By Lloyd Wipf
In the wake of low oil prices in yet another market downturn, investment in alternative energy sources may be Alberta and Canada’s only hope to secure a stable future in energy development.
Premiere Jim Prentice has talked a lot about diversification, and how the government can wean itself from the dependency on oil revenue, but what he never talks about is how we can wean ourselves not just from oil revenue, but oil in general.
The green energy sector of the Canadian economy is booming and now employs more people than the oil sands in Fort MacMurray. About $25 billion has been invested in Canada’s clean-energy sector in the past five years, and employment is up 37 per cent, according to a report from climate think tank Clean Energy Canada. The report released in December 2014, titled Tracking the Energy Revolution, found that of 23,700 people who work in green energy organizations outnumber the 22,340 whose work relates to the oil sands, the report said.
Clean Energy Canada says the industry’s growth has been accelerated by supportive policies in a handful of provinces.
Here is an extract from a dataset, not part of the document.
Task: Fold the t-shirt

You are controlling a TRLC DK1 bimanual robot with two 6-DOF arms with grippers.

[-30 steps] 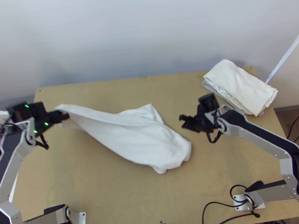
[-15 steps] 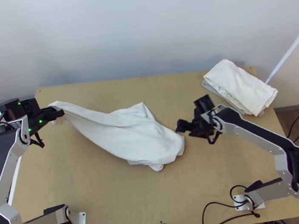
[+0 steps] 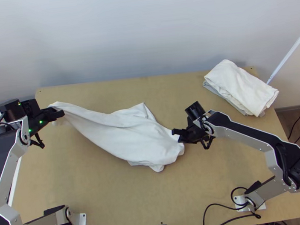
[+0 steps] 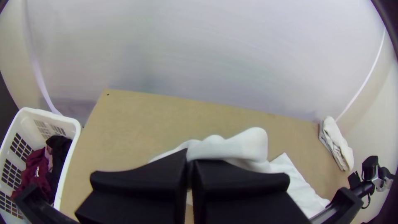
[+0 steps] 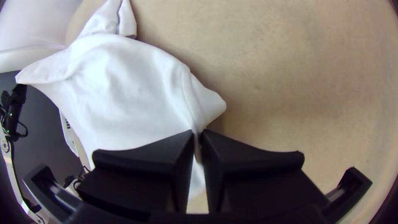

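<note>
Raised at the table's far left, my left gripper (image 3: 59,113) is shut on one end of the white t-shirt (image 3: 122,132). From there the shirt slopes down and lies bunched across the middle. My right gripper (image 3: 179,136) is at the shirt's right end. In the left wrist view a fold of the shirt (image 4: 244,145) rises from between the fingertips of my left gripper (image 4: 190,159). The right wrist view has my right gripper (image 5: 199,135) shut on the edge of the shirt (image 5: 124,99), near a small corner.
A folded white and grey cloth stack (image 3: 239,86) lies at the table's far right corner. Left of the table stands a white basket (image 4: 72,124) with dark red and black clothes. Cables (image 3: 212,213) run along the near edge.
My left gripper has moved a little farther left with its end of the shirt, and the shirt has shifted left. My right gripper has moved left to the shirt's right end and taken its edge.
</note>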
However, despite its increased importance to the national economy, “clean energy is still not a priority in Ottawa,” Merran Smith said, director of Clean Energy Canada in a Globe and Mail article.
“Government backing is crucial for this industry as it has been for our other strategic industries,” Smith said. “Every major industrial sector in Canada – from the aerospace industry to the oil sands – has gotten off the ground with support from the federal government. But in the clean-energy sector, the federal government is really missing in action.”
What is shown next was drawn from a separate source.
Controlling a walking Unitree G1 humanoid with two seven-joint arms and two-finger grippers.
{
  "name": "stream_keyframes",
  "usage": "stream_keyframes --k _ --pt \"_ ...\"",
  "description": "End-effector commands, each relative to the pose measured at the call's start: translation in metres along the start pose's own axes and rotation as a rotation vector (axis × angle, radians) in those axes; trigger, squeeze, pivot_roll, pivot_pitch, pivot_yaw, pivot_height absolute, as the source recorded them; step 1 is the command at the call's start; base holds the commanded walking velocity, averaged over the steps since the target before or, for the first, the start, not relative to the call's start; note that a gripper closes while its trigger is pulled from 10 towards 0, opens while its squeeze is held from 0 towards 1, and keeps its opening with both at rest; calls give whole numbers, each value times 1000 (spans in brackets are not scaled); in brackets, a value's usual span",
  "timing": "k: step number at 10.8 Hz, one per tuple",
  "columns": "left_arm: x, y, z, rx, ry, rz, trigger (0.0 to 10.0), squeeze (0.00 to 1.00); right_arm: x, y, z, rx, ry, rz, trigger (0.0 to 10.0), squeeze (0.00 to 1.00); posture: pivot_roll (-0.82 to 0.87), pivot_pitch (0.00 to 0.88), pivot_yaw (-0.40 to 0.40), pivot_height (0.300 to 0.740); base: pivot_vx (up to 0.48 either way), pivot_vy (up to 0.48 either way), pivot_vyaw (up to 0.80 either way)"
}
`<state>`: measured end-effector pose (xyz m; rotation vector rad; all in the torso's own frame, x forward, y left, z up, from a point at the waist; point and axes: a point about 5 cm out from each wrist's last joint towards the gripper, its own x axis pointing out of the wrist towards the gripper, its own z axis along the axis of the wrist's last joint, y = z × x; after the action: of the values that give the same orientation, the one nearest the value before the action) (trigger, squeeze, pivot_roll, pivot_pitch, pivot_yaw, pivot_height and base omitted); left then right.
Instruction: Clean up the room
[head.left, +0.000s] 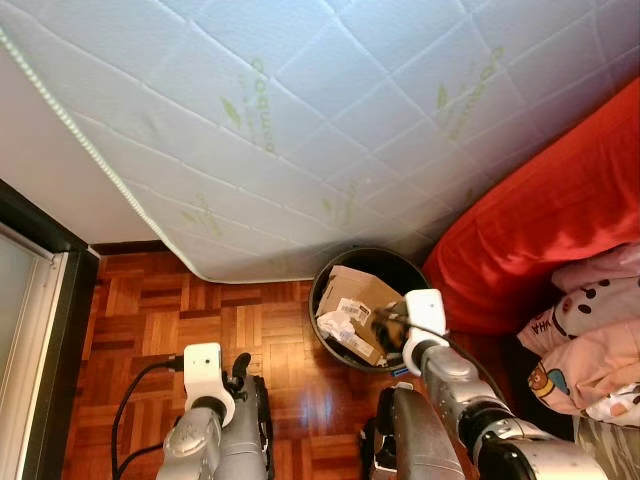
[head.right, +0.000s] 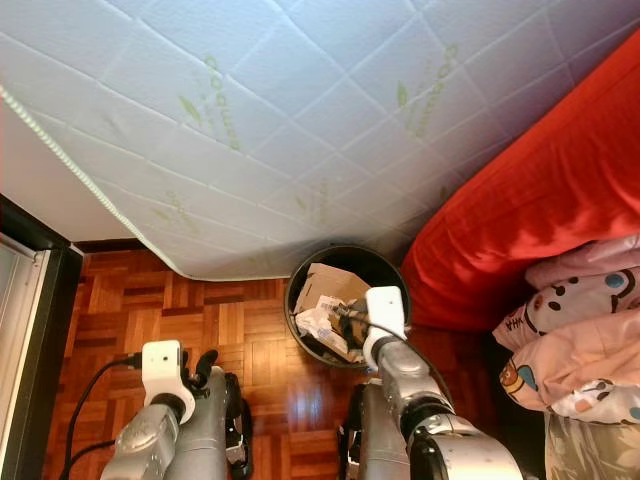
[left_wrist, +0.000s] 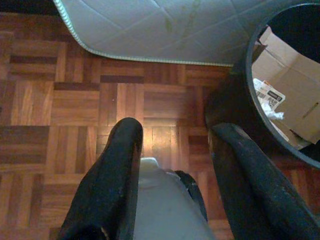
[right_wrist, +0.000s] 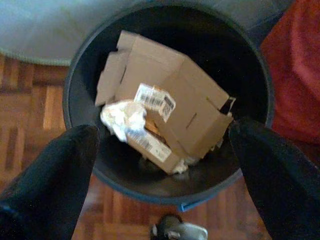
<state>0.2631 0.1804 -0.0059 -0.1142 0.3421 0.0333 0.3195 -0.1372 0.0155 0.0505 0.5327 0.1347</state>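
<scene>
A round black trash bin (head.left: 327, 270) stands on the parquet floor at the foot of a leaning mattress. Inside it lie a torn cardboard box (right_wrist: 165, 110) with a white label and crumpled paper (right_wrist: 122, 117). My right gripper (right_wrist: 162, 150) hovers open just above the bin's near rim, its fingers (right_wrist: 55, 170) spread wide with nothing between them. My left gripper (left_wrist: 172, 145) is held low over the floor to the left of the bin, open and empty. The bin's rim (left_wrist: 252, 100) appears at the edge of the left wrist view.
A white quilted mattress (head.left: 300, 110) leans overhead and behind the bin. A red sofa or cushion (head.left: 560, 220) is at the right, with pink patterned bedding (head.left: 590, 340) beside it. A dark door frame (head.left: 60, 300) stands at the left. Open parquet (head.left: 150, 310) lies between.
</scene>
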Motion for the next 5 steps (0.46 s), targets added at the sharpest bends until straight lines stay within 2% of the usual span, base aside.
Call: stream_keyframes --k 1,3,5 --pt "-5 4 -15 -10 66 13 10000 0 -5 -7 -17 26 40 -27 10000 0 83 305 -34 645 0 0 0" --pt "-4 6 -17 -5 89 17 10000 0 -8 -12 -27 36 58 -34 10000 0 74 278 -34 680 0 0 0" --pt "-5 15 -23 -20 126 61 10000 0 -16 -20 -48 11 106 -40 10000 0 60 241 -36 715 0 0 0"
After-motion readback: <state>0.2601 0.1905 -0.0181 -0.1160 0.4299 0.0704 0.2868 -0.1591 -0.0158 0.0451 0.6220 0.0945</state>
The report said that provinces such as Alberta and Saskatchewan which are highly reliant on non-renewable energy sources should follow Ontario, Quebec and British Columbia in getting into the renewable-energy game.
“The necessity for this shift is beginning to gain some traction,” said Smith. She noted that Finance minister Robin Campbell has stated that, “(Alberta) needs to get of the oil train.”
Shifting our efforts to more renewable sources of energy has the support of 79 per cent of Albertans who, when polled by Nanos Research on behalf of the Canadian Wind Energy Association in July of 2014, agreed the province hasn’t done enough to support the industry.
“We would like to see the provincial strategy recognize the opportunity and the value of renewable energy,” said Tim Weis, policy director for the Canadian Wind Energy Association. “Wind is one of the lowest-cost technologies and it can deliver emissions reductions,” he said. “So we’re really well-positioned to deliver on the low cost and emissions reductions, but the current market works against renewables.”
Alberta is expected to unveil an updated climate change strategy, and has tentatively hinted at introducing an alternative and renewable energy framework, but hasn’t given away many details prior to its release.
“Without a renewable energy framework there will still be barriers to clean energy development – despite the fact that Alberta has some of the country’s most reliable renewable energy resources with solar, wind, geothermal, biomass and hydro capacity,” said Weis.